For transport on from the airport, the simplest and cheapest way to go is by city bus #10, which departs from the top of the escalators just inside the train station’s revolving door. A fifteen-minute drive can drop you directly on the Rue du Mont-Blanc (for the Rive Droite) or Place Bel-Air (for the Rive Gauche) in the centre of town – buy a Fr.2.20 ticket from the machine before you board. The airport train station is the beginning of the line, and all trains from here pass through Geneva at the start of their journeys (Fr.4.80; 6min; last 11.55pm) – if you’re heading straight for the mountains you can generally get to where you want to be directly from the airport, avoiding train-changes in Geneva. If the ticket desks (daily 6am–8.30pm) are closed, use the self-explanatory ticket machines nearby. The train station is the best place in the airport to change money (daily 6.20am–8pm), and the concourse also has luggage lockers (Fr.3/5) and a staffed left-luggage office (daily 6.40am–8.40pm; Fr.5/day). Taxis gather just outside the terminal, but charge a steep Fr.25–35 into the city.

By train
The city’s main train station – the Gare de Cornavin – couldn’t be more central, barely 400m north of the lake. The station is also a terminus of the French rail network: if you’re arriving on an intercity SNCF train (TGV or not), from Paris, Lyon or Grenoble – which come in on platforms 7 and 8, separate from the rest – you’ll be directed to pass through both French and Swiss customs and passport control before joining the throng within the station proper. The station has the usual array of facilities, including a change bureau (daily April–Oct 6.45am–9.30pm; Nov–March 6.45am–8pm) and bike rental (Mon–Fri 6.50am–6.45pm, Sat & Sun 7am–12.30pm & 1.30–5.45pm). There’s also a city transport office, giving out tram and bus maps and selling tickets (daily 6.15am–8pm).
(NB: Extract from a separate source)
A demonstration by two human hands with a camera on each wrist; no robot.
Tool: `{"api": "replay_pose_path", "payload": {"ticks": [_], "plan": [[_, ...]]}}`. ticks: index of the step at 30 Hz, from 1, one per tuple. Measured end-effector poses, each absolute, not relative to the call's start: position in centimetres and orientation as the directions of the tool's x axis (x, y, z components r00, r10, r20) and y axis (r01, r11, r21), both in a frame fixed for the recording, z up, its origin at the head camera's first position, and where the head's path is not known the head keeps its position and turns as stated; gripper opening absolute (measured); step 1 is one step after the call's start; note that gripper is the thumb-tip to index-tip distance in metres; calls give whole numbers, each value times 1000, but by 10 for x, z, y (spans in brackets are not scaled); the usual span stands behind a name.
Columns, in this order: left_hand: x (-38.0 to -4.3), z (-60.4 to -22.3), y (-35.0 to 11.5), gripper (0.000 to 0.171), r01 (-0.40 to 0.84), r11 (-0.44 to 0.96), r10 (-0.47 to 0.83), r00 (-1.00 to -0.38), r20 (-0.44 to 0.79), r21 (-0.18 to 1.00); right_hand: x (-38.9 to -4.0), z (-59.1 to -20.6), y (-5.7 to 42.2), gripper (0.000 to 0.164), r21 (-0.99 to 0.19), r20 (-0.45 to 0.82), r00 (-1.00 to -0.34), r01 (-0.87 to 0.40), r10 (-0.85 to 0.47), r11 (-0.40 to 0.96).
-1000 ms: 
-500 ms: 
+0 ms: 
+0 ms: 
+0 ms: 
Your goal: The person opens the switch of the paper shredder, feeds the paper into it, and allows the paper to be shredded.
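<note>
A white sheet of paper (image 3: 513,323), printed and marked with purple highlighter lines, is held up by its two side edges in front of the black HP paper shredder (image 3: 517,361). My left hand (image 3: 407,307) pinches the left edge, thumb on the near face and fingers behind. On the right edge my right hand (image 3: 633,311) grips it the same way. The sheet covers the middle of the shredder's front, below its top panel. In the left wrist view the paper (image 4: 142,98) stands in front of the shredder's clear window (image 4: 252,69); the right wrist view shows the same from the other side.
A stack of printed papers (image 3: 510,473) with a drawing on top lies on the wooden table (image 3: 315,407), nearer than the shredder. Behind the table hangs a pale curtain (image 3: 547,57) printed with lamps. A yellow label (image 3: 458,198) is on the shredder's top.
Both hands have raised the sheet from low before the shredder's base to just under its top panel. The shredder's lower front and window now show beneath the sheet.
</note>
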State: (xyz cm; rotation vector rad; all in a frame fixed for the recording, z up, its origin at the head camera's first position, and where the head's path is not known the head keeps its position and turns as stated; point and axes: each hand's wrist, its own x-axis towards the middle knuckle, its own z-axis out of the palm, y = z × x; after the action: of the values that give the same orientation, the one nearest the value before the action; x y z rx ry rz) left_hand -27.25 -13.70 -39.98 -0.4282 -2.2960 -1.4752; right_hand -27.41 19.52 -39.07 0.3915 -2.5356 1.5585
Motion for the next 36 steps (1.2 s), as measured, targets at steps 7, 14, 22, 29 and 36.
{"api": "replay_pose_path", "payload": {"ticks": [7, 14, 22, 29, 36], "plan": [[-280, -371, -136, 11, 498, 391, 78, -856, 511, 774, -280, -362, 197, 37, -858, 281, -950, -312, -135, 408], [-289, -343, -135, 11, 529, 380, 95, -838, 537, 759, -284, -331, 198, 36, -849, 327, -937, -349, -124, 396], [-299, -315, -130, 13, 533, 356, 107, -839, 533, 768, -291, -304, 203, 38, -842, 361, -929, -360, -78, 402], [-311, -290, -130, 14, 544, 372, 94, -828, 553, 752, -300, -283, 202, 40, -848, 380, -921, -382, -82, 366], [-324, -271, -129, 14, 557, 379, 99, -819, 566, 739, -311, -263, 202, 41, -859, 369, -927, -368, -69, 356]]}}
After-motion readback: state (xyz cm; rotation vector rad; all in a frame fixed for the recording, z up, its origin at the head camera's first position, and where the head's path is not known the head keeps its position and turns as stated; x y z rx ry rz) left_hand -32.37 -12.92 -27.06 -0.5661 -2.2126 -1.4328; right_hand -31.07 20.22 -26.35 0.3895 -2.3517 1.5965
Sporadic French SNCF local trains from Evian, Chamonix and Annecy, connecting at Annemasse and La Roche, arrive at the tiny Gare des Eaux-Vives, well to the east of the centre. Opposite the station is a terrace of houses, to the right of which is the Rue de Savoie heading 50m up to the main road, from where trams #12 and #16 head right into the centre.

By bus
All international buses into Geneva arrive at the Gare Routière, on Place Dorcière (022/732 02 30, www.gare-routiere.ch), just off Rue du Mont-Blanc in the heart of town. Most are massive overland hauls from the far corners of Europe, although there are also plenty of more useful arrivals from nearby points in France, such as Chamonix, Grenoble, Lyon, Annecy and Evian, and a daily service from Turin.

By car
Geneva is in an odd position for drivers, surrounded on all sides by France – the only Swiss motorway into the city is the N1 from Lausanne and Nyon. In addition, parking in the city centre is a nightmare, and you’d do well to get rid of your vehicle as soon as possible on the city limits. The long-term car park at the airport train station offers a discount to train users, bringing the price down to a bargain Fr.9 for the first 24hr, and Fr.6 per day following. Otherwise, the long-term car park P51, next to World Trade Centre-2 at the airport, 300m from the terminal building (bus #10 stops outside the adjacent WTC-1), costs Fr.15 for the first 24hr, with every 4hr following adding Fr.1. On-street parking in the centre is metered, with heavily restricted hours. There are plenty of garages – the ones under Place Cornavin (022/731 66 61) and beneath the south side of the Pont du Mont-Blanc (022/310 01 30) are two biggies that allow you to reserve a place in advance – but you’ll be paying Fr.25 or more per day.

By boat
By far the most romantic way to arrive in Geneva is by boat, on one of the many services (April–Oct only) from towns on both shores of the lake. Boats operated by the Compagnie Générale de Navigation sur le Lac Léman (CGN; 0848/811 848) village-hop along the French shore (Rive Gauche) from Thonon and Yvoire, and along the Swiss shore (Rive Droite) from Lausanne and Nyon, stopping at one or all of the CGN jetties within Geneva itself: Eaux-Vives, east of the Jet d’Eau; Les Pâquis, near the Casino; and the Jardin Anglais and Mont-Blanc, at each end of the Pont du Mont-Blanc.